What the exercise asks
Find every line in the records below that holds the word "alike" and copy it.

- Opening Delimiter -

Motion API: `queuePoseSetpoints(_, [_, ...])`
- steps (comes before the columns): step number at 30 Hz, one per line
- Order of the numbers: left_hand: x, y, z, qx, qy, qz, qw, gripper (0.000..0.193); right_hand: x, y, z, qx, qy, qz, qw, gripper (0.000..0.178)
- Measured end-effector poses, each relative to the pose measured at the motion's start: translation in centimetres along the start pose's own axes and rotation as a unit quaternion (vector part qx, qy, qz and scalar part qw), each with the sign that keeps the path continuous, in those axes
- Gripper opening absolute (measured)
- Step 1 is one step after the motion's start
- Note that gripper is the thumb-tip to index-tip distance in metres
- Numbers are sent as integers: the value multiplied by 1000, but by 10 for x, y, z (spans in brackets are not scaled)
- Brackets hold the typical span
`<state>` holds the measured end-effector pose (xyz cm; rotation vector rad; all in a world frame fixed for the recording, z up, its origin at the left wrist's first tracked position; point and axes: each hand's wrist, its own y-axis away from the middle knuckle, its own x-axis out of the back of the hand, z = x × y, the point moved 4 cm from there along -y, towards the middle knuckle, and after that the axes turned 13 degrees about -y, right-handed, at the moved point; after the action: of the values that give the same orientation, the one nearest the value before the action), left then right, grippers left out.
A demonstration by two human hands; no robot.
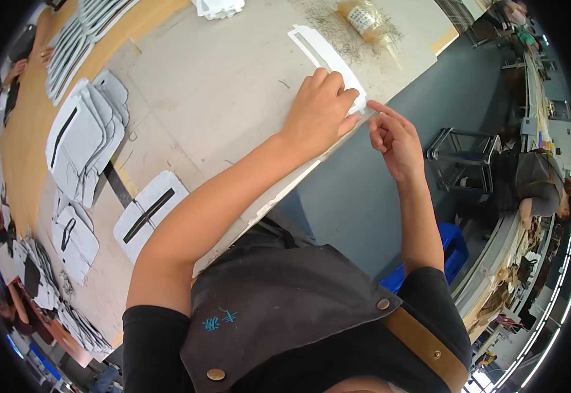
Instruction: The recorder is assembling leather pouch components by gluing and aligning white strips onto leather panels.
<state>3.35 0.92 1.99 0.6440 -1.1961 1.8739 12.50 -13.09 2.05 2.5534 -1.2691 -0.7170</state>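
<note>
A white flat piece with a long slot (321, 52) lies on the pale worktable (226, 85), reaching to the table's edge. My left hand (318, 108) presses down on its near end, fingers curled over it. Just off the table edge, my right hand (393, 134) has its thumb and fingertips pinching at the corner of the same piece.
Stacks of grey-white fabric pieces with dark zips (86, 134) lie at the left, one single piece (148, 213) nearer me. A clear plastic bottle (364, 19) lies at the table's far end. Beyond the edge stand a metal rack (462, 157) and a blue crate (452, 252); another person (537, 183) sits beyond them.
</note>
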Motion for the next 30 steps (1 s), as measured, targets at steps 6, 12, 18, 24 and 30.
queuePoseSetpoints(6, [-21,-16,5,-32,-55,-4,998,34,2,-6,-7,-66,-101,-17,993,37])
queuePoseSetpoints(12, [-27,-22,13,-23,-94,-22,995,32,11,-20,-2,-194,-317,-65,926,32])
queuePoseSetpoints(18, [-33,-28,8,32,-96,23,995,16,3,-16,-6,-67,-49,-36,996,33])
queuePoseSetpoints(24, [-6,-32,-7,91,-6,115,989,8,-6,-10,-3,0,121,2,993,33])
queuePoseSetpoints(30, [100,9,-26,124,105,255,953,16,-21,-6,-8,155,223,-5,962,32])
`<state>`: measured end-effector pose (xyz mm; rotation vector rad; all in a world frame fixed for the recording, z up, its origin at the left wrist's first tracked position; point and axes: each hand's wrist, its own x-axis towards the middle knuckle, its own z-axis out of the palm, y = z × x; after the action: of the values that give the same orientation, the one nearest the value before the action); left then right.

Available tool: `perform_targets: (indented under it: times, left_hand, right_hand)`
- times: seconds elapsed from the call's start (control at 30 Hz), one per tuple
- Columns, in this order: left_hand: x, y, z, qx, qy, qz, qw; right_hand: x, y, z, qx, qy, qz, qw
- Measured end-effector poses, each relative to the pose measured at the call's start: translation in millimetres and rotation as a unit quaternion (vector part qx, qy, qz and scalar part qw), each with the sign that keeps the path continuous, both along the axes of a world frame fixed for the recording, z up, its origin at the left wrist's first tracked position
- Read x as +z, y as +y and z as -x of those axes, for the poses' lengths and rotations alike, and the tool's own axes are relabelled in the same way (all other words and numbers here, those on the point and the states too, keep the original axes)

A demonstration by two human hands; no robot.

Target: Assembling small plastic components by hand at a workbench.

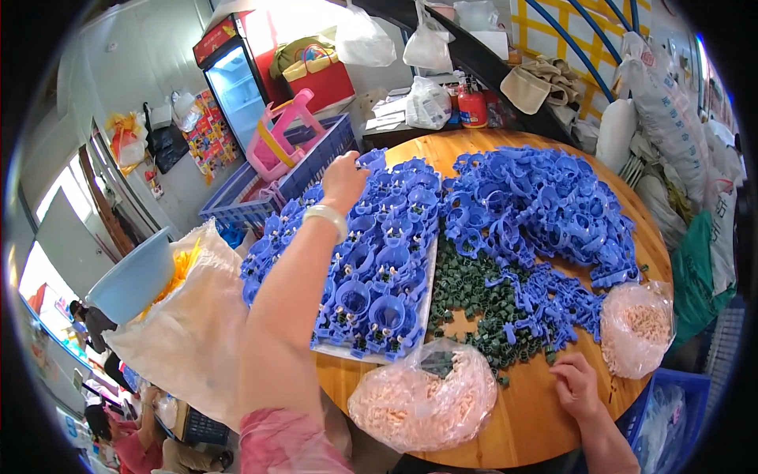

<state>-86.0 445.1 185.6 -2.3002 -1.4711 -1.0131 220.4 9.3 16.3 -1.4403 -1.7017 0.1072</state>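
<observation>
My left hand reaches across to the far end of a white tray. Its fingers are closed at a blue plastic part there. Rows of similar blue ring-shaped parts fill the tray, with small white and dark green pieces among them. Over the near right of the round wooden table, my right hand has its fingers curled in. A small dark green piece lies close to those fingertips; whether anything is inside them is hidden.
Right of the tray lie a heap of blue parts, dark green clips and slim blue pieces. Clear bags of pale pieces sit near the edge. Blue crates and a light-blue basin stand left; sacks crowd the right.
</observation>
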Motion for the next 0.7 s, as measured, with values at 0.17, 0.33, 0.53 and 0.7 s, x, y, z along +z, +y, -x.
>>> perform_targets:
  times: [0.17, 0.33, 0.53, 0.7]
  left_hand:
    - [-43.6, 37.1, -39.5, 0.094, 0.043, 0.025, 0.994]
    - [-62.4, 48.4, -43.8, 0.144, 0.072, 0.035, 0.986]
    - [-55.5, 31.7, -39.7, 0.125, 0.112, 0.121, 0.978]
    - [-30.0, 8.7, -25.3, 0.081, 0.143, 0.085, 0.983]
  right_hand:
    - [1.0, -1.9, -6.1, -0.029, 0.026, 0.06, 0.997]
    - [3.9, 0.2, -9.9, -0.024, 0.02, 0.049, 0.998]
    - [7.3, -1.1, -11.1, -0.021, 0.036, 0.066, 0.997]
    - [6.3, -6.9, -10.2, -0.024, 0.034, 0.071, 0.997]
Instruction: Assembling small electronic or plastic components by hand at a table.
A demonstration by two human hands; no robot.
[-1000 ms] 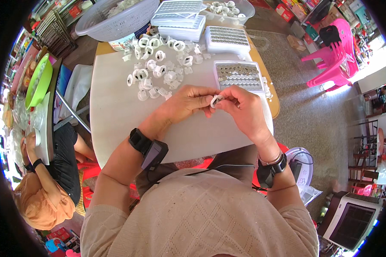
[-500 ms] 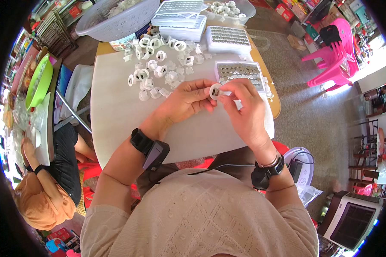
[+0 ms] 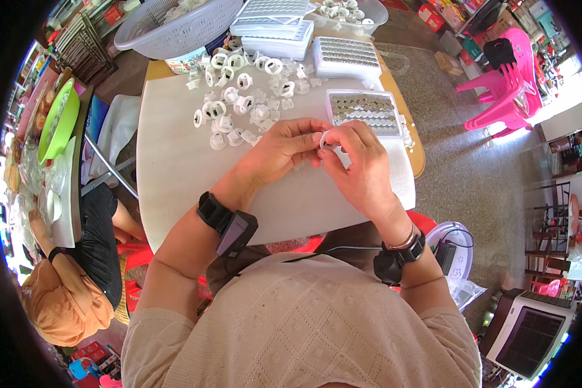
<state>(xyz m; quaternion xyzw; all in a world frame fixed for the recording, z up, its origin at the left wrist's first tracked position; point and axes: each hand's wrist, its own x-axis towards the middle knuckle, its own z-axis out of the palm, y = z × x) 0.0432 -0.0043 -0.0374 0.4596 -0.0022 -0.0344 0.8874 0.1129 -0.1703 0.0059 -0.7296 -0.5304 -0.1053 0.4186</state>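
Note:
A small round white plastic part (image 3: 325, 140) with a dark recess is held between my hands above the table. My left hand (image 3: 292, 147) pinches its left edge between thumb and fingers. From the right, the thumb and fingertips of my right hand (image 3: 361, 161) close over it and cover much of its face. Whether the right fingers also hold something smaller is hidden. Just beyond that hand lies a clear tray (image 3: 362, 92) with rows of silver discs like button cells. Loose white parts (image 3: 242, 105) of the same sort are heaped beyond my left hand.
Stacked clear trays (image 3: 277, 49) and another disc-filled tray stack (image 3: 348, 74) stand on the table's (image 3: 194, 194) far side. Behind are a grey basket (image 3: 174, 40) and a clear tub (image 3: 380, 21). A person (image 3: 68, 301) works at a side table on the left. Pink chairs (image 3: 524, 77) stand right.
My right hand has shifted slightly left, its fingers now curled over the white part that showed more openly before. My left hand keeps its pinch. The person at left has moved a hand.

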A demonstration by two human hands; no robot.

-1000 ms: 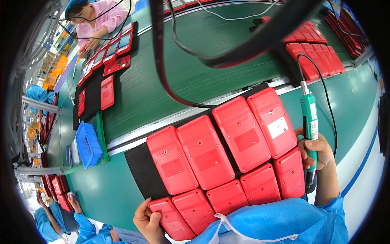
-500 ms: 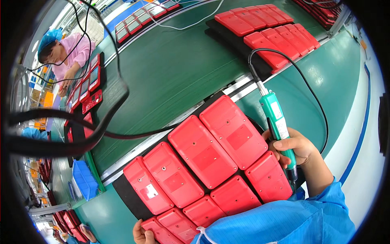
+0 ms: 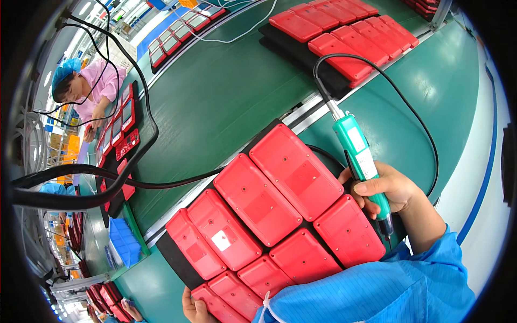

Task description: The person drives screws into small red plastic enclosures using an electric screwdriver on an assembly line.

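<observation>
My right hand [image 3: 390,188] is wrapped round a green electric screwdriver [image 3: 356,145], its bit angled down just beyond the right end of a black tray [image 3: 177,261]. Red plastic housings [image 3: 257,200] lie in two rows on this tray, backs up, with small screw holes showing. One housing [image 3: 222,237] carries a bright white patch, perhaps a label or a reflection. At the tray's near left corner, my left hand [image 3: 196,309] grips the edge beside a red housing [image 3: 218,302]; the fingertips are partly hidden. My blue sleeve [image 3: 371,285] covers part of the near row.
A green conveyor belt [image 3: 215,91] runs behind the tray, bearing another load of red housings [image 3: 344,37]. Black cables [image 3: 153,107] loop across the left. A blue bin [image 3: 124,241] stands left. A co-worker in pink [image 3: 99,81] handles red devices across the belt.
The whole view has shifted slightly, so the tray and belt sit further left in it. Both hands keep their holds; the screwdriver bit now shows a little further from the nearest housing.
</observation>
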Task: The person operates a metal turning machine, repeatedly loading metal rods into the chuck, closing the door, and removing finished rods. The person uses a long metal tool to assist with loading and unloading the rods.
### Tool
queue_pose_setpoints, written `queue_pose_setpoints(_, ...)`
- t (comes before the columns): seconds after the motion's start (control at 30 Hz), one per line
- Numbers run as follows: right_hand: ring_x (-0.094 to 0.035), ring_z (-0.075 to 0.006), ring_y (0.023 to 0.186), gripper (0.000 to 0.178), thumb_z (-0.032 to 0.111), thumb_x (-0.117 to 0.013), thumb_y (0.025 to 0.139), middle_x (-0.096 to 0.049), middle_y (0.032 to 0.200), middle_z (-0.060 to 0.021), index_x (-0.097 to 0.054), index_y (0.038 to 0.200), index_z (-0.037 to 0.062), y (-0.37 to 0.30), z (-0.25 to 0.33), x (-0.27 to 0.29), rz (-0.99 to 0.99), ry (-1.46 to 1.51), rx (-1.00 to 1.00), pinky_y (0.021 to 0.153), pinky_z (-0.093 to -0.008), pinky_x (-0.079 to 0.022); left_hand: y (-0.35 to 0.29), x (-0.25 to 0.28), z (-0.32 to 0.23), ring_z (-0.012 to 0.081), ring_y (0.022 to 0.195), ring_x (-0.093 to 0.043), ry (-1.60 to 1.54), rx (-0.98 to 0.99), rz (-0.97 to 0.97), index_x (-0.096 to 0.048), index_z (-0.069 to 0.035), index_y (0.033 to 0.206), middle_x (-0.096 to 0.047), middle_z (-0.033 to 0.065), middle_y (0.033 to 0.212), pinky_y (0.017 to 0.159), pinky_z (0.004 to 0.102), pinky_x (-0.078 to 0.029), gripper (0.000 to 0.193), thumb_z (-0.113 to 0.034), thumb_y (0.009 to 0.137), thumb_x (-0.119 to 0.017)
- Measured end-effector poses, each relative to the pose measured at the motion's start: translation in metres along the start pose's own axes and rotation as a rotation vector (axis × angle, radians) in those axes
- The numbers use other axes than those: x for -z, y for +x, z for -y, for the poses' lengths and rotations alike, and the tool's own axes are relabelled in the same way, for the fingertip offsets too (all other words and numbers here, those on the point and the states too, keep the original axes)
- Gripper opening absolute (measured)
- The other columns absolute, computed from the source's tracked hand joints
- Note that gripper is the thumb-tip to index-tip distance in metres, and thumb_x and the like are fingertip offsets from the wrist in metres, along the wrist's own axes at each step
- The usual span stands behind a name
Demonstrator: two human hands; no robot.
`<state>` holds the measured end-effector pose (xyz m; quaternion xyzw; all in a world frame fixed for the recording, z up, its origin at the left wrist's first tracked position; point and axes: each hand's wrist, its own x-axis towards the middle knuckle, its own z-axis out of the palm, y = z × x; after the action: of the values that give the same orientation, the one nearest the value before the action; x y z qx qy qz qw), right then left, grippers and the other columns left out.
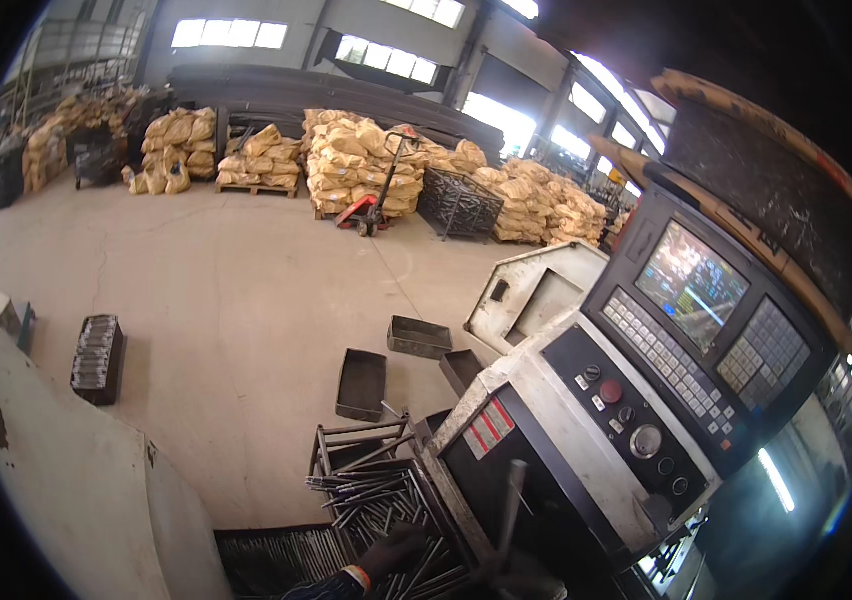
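My left hand, dark and below a striped sleeve with an orange cuff, reaches over a pile of thin metal rods in a metal-framed bin. Its fingers blend into the dark rods, so their grip is hidden. At the lower edge, my right hand is a dark, blurred shape closed around the lower end of a thicker metal rod, which points upward. More rods lie in neat rows in a tray left of the pile.
A machine control panel with screen and buttons rises at right. Dark metal boxes stand on the floor, with a crate of parts further left. Stacked yellow sacks, a red pallet jack and a mesh bin stand behind.
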<state>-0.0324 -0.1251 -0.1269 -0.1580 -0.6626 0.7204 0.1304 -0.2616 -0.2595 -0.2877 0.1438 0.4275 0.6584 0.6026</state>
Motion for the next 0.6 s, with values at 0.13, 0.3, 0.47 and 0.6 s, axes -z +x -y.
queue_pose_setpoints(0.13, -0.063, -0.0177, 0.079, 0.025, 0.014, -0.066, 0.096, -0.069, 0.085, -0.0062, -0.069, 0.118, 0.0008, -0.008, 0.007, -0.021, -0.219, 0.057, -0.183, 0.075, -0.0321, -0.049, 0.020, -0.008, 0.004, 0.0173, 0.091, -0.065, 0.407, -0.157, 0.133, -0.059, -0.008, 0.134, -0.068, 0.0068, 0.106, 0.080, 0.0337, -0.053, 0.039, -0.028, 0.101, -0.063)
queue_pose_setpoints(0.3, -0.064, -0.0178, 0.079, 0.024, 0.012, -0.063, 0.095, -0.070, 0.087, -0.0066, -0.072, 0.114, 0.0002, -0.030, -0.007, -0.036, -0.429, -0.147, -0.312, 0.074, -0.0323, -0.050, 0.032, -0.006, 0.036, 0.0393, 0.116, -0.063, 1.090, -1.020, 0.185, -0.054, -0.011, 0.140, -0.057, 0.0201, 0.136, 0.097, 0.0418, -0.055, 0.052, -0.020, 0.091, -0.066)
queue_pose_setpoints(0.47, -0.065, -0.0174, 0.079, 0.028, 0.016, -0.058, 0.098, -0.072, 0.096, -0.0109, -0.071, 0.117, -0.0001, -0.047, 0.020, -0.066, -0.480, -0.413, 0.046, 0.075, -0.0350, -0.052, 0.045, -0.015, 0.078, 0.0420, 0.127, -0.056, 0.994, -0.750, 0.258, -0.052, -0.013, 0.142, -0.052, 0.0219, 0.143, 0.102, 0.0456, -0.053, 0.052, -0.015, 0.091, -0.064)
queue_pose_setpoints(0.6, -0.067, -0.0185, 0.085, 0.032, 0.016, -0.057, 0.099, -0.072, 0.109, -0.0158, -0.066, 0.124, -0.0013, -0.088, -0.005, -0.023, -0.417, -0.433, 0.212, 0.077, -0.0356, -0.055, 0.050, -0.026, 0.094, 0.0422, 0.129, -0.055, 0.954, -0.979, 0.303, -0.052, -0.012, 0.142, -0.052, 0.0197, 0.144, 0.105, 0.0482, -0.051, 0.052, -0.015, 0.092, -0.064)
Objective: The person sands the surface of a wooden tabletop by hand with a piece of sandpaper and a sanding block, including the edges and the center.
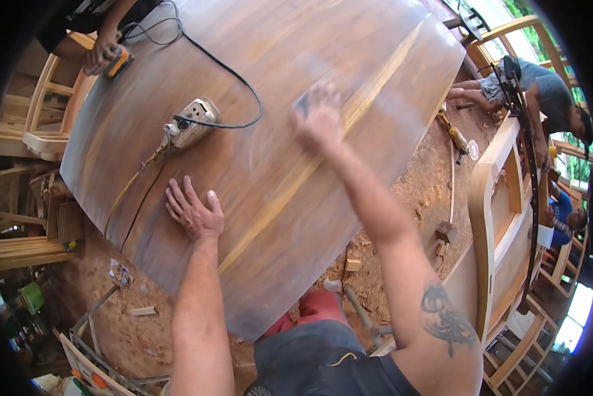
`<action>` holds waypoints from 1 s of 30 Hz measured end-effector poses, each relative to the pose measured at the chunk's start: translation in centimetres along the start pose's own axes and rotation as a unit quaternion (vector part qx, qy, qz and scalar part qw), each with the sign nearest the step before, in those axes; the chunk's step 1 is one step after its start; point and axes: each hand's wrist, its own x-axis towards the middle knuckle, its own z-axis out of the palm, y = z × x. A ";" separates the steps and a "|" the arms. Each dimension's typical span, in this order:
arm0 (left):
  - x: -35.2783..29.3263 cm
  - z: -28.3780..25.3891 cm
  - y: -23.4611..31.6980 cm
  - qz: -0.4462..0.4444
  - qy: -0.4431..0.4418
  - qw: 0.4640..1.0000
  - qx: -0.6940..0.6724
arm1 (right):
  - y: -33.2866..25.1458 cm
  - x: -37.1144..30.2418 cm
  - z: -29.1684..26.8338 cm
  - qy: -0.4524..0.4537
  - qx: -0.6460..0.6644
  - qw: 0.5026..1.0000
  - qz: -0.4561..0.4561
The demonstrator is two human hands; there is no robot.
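Observation:
A large brown wooden tabletop (270,79) with a yellowish streak running across it lies in front of me. My left hand (195,210) rests flat on its near left part, fingers spread, holding nothing. Farther off and to the right, my right hand (320,119) presses on the surface beside the streak, smeared by motion. Under its fingers a dark grey-blue pad (302,104) shows at the left side; its exact kind is too blurred to tell. Pale dusty patches lie on the wood around this hand.
A power strip (197,120) with black cables sits on the tabletop. At far left another person's hand holds an orange-black power sander (119,62). Wooden frames (485,218) stand at right, where a person bends over. A yellow power tool (456,137) lies on the sawdust-covered floor.

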 end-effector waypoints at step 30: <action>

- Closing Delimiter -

Reply to the task
- Read x as +z, y as +y and z as -x of those axes, for the poses' lengths and rotations alike, and the tool's own axes are relabelled in the same way (all other words and numbers here, those on the point and the states too, keep the original axes)
- The numbers use other axes than those: x for -z, y for +x, z for -y, for the poses' lengths and rotations alike, and the tool's own axes are relabelled in the same way, for the fingertip offsets too (all other words and numbers here, those on the point and the states too, keep the original axes)

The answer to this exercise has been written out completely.